Univariate Anomaly Detection

Synopsis

This operator calculates univariate (i.e. one attribute at a time) outlier scores for each attribute in your ExampleSet and provides an aggregrated outlier score for each row of data.

Description

This operator calculates univariate (i.e. one attribute at a time) outlier scores for each attribute in your ExampleSet. In a second step it aggregates the individual outlier scores into one score. Note: this method assumes that your attributes are statistically independent from one another. If this is not the case, your results will not necessarily reflect a true outlier score.

Input

example set

The input ExampleSet.

Output

example set output

The resulting output ExampleSet with the anomaly score(s).

进行预处理ing model

A preprocessing model which allows you to apply the same method on a different ExampleSet.

Parameters

Method

This parameter allows you to select the method you want to use to calculate univariate outlier scores.
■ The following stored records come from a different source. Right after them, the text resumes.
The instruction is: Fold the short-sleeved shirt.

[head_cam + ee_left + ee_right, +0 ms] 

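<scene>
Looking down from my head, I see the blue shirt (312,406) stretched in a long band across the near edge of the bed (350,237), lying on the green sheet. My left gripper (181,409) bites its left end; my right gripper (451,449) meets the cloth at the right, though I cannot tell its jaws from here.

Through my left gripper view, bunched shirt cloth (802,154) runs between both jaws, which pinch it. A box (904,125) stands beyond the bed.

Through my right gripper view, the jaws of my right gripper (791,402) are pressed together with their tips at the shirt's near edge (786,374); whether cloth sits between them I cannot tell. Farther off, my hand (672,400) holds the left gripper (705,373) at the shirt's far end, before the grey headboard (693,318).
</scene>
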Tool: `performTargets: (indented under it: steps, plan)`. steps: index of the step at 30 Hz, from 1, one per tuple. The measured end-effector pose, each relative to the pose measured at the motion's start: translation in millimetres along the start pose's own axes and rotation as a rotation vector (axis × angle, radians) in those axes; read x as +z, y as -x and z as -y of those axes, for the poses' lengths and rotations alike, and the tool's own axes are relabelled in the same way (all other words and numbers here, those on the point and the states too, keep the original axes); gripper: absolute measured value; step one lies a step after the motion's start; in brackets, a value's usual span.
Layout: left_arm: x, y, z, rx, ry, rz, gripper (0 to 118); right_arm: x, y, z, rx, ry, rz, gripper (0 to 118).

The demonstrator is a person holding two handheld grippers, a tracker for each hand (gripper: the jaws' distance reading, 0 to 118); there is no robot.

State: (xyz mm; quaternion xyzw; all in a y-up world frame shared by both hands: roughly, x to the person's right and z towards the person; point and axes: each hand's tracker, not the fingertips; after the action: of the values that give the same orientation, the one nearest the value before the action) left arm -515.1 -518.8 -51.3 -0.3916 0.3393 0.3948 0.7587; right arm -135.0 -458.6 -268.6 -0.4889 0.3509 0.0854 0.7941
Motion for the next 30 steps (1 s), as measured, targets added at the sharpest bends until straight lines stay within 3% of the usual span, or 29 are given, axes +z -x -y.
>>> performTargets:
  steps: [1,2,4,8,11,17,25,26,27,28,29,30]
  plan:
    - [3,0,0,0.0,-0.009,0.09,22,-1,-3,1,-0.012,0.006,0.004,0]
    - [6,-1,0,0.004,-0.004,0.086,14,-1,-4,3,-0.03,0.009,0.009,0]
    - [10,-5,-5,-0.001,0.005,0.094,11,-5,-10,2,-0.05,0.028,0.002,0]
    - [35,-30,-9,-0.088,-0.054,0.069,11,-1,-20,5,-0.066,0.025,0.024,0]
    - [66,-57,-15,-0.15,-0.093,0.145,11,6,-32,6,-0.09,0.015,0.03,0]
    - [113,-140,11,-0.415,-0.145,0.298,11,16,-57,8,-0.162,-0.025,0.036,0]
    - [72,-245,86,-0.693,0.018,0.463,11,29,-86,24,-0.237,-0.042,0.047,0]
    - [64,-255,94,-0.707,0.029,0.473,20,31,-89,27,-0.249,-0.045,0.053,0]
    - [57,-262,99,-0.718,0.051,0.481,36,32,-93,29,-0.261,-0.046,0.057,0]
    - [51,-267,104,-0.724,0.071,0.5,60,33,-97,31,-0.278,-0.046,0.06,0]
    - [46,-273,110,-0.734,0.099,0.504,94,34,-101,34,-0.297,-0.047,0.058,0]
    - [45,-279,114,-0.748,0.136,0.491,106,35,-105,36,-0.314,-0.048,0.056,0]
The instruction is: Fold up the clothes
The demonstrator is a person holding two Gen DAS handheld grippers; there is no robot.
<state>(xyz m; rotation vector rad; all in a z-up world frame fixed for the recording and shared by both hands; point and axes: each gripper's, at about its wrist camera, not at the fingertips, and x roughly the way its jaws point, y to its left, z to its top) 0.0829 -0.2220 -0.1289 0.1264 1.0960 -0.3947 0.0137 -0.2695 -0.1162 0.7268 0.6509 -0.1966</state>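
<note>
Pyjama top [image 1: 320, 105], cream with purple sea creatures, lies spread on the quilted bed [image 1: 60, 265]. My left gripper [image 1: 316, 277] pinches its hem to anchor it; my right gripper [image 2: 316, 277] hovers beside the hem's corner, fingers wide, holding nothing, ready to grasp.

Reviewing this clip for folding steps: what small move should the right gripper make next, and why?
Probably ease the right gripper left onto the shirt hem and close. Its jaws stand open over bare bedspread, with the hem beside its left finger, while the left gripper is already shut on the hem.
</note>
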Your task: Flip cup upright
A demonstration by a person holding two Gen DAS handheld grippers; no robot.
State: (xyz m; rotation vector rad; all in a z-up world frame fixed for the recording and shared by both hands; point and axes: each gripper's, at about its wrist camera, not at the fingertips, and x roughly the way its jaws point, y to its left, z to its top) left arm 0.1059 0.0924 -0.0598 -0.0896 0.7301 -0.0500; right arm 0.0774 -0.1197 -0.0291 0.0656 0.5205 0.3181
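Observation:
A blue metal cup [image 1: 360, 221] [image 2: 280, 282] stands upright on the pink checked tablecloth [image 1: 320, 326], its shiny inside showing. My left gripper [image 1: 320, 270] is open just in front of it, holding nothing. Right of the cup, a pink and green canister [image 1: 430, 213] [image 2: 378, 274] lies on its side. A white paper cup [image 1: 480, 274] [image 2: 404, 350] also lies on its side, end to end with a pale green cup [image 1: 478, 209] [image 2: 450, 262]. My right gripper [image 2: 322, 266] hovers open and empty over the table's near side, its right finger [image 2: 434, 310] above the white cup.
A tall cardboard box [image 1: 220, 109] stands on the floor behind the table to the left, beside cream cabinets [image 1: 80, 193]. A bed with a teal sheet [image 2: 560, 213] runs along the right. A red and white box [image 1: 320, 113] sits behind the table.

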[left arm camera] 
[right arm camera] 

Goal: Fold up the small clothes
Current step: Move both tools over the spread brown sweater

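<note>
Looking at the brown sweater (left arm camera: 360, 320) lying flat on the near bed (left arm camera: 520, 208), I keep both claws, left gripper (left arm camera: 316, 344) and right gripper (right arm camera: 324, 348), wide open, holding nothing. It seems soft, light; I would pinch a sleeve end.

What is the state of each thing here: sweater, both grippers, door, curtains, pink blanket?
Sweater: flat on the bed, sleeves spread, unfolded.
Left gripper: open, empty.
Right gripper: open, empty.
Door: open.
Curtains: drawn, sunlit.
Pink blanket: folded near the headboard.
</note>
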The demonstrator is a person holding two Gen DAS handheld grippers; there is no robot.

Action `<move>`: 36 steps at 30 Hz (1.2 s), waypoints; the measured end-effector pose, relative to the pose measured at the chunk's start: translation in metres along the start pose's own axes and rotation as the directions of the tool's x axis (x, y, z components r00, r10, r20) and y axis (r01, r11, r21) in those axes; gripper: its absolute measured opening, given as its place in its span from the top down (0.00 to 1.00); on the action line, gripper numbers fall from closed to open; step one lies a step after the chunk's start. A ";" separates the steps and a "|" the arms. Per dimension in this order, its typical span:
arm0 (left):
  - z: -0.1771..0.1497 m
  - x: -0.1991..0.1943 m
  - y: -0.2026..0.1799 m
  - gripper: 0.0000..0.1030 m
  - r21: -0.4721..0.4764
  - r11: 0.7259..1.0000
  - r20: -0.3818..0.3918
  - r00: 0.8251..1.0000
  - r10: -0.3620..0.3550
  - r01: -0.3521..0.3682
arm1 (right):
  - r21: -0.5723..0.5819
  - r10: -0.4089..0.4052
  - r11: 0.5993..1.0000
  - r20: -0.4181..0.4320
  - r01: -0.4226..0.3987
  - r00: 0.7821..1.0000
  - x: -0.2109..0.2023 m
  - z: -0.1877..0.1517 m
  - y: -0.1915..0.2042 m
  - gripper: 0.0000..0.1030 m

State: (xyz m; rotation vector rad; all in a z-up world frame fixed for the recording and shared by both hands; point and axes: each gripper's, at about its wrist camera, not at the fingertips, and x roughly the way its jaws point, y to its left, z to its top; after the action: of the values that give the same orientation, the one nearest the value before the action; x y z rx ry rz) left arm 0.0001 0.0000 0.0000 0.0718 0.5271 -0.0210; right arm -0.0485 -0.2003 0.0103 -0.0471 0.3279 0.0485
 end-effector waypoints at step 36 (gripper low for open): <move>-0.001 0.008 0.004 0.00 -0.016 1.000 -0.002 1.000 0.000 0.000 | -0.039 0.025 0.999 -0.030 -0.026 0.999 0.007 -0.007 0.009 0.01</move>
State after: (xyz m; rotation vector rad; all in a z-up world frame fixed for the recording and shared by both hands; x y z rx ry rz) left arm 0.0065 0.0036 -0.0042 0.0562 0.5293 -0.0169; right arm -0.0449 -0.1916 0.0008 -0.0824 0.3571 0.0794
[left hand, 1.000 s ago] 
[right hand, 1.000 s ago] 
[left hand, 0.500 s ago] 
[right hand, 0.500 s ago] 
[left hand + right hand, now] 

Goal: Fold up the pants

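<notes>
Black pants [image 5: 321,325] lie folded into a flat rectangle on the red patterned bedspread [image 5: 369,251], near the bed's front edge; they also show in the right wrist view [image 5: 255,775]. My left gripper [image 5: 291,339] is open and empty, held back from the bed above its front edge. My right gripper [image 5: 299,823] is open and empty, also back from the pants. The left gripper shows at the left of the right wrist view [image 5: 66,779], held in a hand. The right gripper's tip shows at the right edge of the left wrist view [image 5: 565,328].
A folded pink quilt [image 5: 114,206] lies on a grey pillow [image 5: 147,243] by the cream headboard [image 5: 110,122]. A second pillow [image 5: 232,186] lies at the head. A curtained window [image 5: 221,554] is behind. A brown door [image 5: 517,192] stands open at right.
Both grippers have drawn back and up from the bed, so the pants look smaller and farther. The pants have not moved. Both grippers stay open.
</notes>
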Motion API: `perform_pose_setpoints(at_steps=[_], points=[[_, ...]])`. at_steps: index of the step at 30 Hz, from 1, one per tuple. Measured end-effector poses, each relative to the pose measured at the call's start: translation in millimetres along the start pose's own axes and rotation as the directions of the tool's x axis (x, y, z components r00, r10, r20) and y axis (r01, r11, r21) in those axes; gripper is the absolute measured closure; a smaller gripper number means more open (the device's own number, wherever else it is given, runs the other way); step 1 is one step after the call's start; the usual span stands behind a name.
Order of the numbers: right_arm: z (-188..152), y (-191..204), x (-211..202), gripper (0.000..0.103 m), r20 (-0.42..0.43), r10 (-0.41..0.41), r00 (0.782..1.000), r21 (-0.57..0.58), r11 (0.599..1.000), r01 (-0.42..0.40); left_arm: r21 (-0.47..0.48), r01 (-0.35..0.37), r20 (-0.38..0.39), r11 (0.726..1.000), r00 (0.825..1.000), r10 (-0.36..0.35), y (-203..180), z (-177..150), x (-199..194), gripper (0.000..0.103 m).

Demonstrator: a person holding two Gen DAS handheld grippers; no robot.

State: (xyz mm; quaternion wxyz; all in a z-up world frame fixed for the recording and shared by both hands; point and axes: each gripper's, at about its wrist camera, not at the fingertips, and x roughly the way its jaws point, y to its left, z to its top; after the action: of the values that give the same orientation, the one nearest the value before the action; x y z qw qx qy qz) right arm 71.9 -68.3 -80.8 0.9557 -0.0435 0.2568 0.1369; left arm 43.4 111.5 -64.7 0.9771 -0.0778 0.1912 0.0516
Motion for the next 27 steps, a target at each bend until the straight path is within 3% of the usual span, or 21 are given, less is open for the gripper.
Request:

Quartiles: The Quartiles method calculates the anomaly score as: score = (value - median)/IQR, where IQR is the interquartile range (difference between the 25th and the 75th percentile). The Quartiles method can be seen as a more robust version of the z-Score method (see below).
柱状图: The Histogram method constructs a histogram for each attribute. The number of bins are automatically determined via Freedman-Diaconis. For each bin in the histogram it calculates the "probability" as: (frequency+1)/size (+1 is used to avoid divisions by zeros). The anomaly score for a given bin is then calculated as 1/probability.
z-Score: The z-Score method calculates the anomaly score as: score = (value - mean)/standard deviation. This can be interpreted as the distance of the current value to the mean, measured in z standard deviations.

Aggregation method

This parameter allows you to select how you want to aggregate (combine) the different outlier scores from the individual attributes.

Average: Calculates the average (arithmetic mean) of all univariate outlier scores for one row of data.
Maximum: Finds the maximum of all univariate outlier scores for one row of data.
Product: Calculates a normalized product of all univariate outlier scores for one row of data (the product of outlier scores for one row divided by the number of scores). Note: for stability reasons we use sum of logs internally.

Show individual scores

If the show individual scores parameter is set to true, the operator creates a new outlier score attribute for each attribute selected. If set to false, only the aggregated outlier score is shown.